Um novo relatório expôs as ligações directas entre a venda de migrantes como escravos na Líbia e as políticas de fronteiras da UE.
O relatório intitulado “Tráfico de Estado: Expulsão e venda de migrantes da Tunísia para a Líbia” (State Trafficking: Expulsion and Sale of Migrants from Tunisia to Libya) baseia-se em meses de investigação nos campos de barracas e centros de detenção no deserto do Norte de África. Inclui testemunhos de 30 pessoas de países como os Camarões, o Chade, o Sudão, a Guiné e a Costa do Marfim, que contaram ter sido enviadas da Tunísia para a Líbia entre junho de 2023 e novembro de 2024.
De acordo com as informações recolhidas por várias organizações humanitárias, há migrantes na Tunísia que estão a ser apanhados, detidos e vendidos a milícias líbias e a traficantes por 12 euros por pessoa, alimentando um sistema brutal de abuso e exploração. Aliás, é dito que a polícia tunisina e as milícias líbias se referem aos migrantes capturados como «ouro negro», trazendo ecos do comércio transatlântico de escravos.
O estudo detalha um sistema coordenado em que as forças de segurança tunisinas detêm migrantes da África subsariana antes de os transferirem para grupos armados líbios. As mulheres são vendidas a preços mais elevados – até 90 euros – devido à sua exploração como escravas sexuais.

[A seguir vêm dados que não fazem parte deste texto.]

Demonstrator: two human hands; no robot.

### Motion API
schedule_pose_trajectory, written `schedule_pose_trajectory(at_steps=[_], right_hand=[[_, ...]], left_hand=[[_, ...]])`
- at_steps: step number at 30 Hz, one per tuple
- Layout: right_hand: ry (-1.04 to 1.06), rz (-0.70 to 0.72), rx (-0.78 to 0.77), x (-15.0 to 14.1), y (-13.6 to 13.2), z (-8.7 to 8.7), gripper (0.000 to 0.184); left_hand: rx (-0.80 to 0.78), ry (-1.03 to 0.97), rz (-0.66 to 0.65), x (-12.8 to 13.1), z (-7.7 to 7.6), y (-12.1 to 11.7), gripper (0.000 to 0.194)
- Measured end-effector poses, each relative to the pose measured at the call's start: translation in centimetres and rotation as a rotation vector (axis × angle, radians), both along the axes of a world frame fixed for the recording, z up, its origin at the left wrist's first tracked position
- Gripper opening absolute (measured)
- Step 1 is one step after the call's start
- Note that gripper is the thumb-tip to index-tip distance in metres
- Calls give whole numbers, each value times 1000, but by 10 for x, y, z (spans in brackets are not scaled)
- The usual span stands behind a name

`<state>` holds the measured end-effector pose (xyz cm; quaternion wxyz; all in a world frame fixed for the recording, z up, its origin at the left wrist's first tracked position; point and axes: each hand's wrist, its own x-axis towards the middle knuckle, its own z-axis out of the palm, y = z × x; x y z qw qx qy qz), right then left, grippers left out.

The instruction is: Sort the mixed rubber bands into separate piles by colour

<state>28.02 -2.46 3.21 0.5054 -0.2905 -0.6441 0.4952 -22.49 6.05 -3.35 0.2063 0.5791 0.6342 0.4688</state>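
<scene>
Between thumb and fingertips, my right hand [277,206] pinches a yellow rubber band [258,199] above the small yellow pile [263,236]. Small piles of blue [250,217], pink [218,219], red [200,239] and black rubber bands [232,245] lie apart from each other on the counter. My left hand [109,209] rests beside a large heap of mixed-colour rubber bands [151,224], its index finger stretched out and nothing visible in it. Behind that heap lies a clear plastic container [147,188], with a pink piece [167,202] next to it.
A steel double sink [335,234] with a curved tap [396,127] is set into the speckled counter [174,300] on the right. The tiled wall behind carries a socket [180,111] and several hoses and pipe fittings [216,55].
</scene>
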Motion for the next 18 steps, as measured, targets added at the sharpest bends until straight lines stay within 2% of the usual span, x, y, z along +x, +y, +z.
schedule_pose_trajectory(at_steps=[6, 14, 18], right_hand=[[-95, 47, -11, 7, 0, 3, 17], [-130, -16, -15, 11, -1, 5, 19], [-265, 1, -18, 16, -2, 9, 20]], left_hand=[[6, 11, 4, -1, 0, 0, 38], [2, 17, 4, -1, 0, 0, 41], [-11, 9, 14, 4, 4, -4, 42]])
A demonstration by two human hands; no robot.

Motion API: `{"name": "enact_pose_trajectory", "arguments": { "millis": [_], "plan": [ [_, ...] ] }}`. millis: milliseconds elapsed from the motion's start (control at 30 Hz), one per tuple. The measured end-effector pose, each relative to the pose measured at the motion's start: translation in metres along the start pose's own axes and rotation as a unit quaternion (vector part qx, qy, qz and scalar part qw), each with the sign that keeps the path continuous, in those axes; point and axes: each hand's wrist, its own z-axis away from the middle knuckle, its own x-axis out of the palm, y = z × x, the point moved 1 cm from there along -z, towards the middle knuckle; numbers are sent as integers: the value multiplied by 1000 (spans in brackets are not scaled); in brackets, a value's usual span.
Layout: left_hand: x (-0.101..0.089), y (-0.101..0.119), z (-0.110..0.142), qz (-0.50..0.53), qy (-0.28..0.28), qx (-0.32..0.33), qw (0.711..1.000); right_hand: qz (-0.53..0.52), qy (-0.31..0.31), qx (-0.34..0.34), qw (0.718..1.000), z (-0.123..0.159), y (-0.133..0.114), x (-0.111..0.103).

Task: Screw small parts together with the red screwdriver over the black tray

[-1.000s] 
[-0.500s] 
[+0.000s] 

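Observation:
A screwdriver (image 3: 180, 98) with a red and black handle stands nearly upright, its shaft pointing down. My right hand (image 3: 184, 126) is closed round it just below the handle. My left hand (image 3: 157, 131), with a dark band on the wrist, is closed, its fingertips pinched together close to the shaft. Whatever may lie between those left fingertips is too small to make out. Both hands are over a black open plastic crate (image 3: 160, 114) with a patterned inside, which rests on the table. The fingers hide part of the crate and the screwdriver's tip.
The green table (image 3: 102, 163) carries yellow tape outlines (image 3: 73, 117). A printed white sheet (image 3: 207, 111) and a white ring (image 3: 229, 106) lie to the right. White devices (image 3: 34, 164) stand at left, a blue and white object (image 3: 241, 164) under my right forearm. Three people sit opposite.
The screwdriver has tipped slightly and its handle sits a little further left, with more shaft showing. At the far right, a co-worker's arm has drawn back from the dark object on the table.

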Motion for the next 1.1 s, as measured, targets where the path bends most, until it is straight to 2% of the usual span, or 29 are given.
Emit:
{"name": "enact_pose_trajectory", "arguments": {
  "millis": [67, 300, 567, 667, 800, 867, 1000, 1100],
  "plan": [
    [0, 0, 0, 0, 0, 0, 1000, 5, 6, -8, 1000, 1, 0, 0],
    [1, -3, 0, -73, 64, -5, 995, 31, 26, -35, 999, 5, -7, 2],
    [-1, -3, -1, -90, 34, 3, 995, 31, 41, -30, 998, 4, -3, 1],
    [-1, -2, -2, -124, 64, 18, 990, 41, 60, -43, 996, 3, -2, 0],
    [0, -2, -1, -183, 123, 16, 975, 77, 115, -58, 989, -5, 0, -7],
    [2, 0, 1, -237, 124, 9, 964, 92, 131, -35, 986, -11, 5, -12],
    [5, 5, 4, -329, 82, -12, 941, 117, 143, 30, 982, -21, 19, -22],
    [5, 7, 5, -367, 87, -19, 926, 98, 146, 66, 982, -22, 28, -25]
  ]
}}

Os testemunhos dos sobreviventes traçam um quadro angustiante da situação: «Levaram-nos para a fronteira com a Líbia. Foi aí que todo o ódio do mundo foi libertado. Espancaram-nos, deram-nos choques eléctricos», diz um dos relatos. Outro sobrevivente viu membros da sua família serem vendidos: «Éramos tratados como objectos. Um dos meus irmãos foi vendido diante dos meus olhos, juntamente com a mulher e o filho de um ano».
O relatório alega que a Guarda Fronteiriça da Líbia e outras facções armadas estão directamente envolvidas na compra e detenção de migrantes. Muitos são enviados para a prisão de Al-Assah, uma instalação infame no deserto sob o controlo da Guarda de Fronteiras da Líbia – uma unidade que beneficia de financiamento da UE -, onde são mantidos, forçados a trabalhar ou vendidos novamente a outras redes criminosas.
As organizações humanitárias, neste relatório, acusam a União Europeia (e a Itália e particular) de permitirem directamente estas violações dos direitos humanos através do financiamento das forças de segurança das fronteiras do Norte de África. A UE gastou milhões de euros na formação e equipamento de guardas fronteiriços líbios e tunisinos para travar a migração para a Europa, mas estes fundos parecem estar a ser utilizados para deter, traficar e vender migrantes.
As milícias contactam as famílias dos migrantes detidos que não podem pagar são sujeitos a trabalhos forçados, a violência sexual ou a um novo tráfico, exigindo o pagamento de um resgate em troca da sua libertação. Os relatórios indicam que os migrantes são trocados por combustível e droga, o que contribui para integrar o tráfico de seres humanos na vasta economia ilícita da Líbia.
A Líbia continua profundamente dividida, com o Governo de Unidade Nacional (GNU) em Tripoli a controlar a parte ocidental e as autoridades rivais em Benghazi a dominar a parte oriental. Estas divisões criaram um ambiente de caos, em que as milícias actuam com uma impunidade quase total.
Desde 2017, a Itália atribuiu quase 75 milhões de euros para apoiar as forças fronteiriças da Tunísia, muitas das quais são mencionadas no relatório pelo seu envolvimento na detenção de migrantes e deportações forçadas para a Líbia, o que oferece uma visão sombria do terrível custo humano de uma repressão que, no ano passado, conseguiu reduzir em 59% o número de migrantes e refugiados que atravessam do Norte de África para Itália, um número muito celebrado pela primeira-ministra italiana Giorgia Meloni.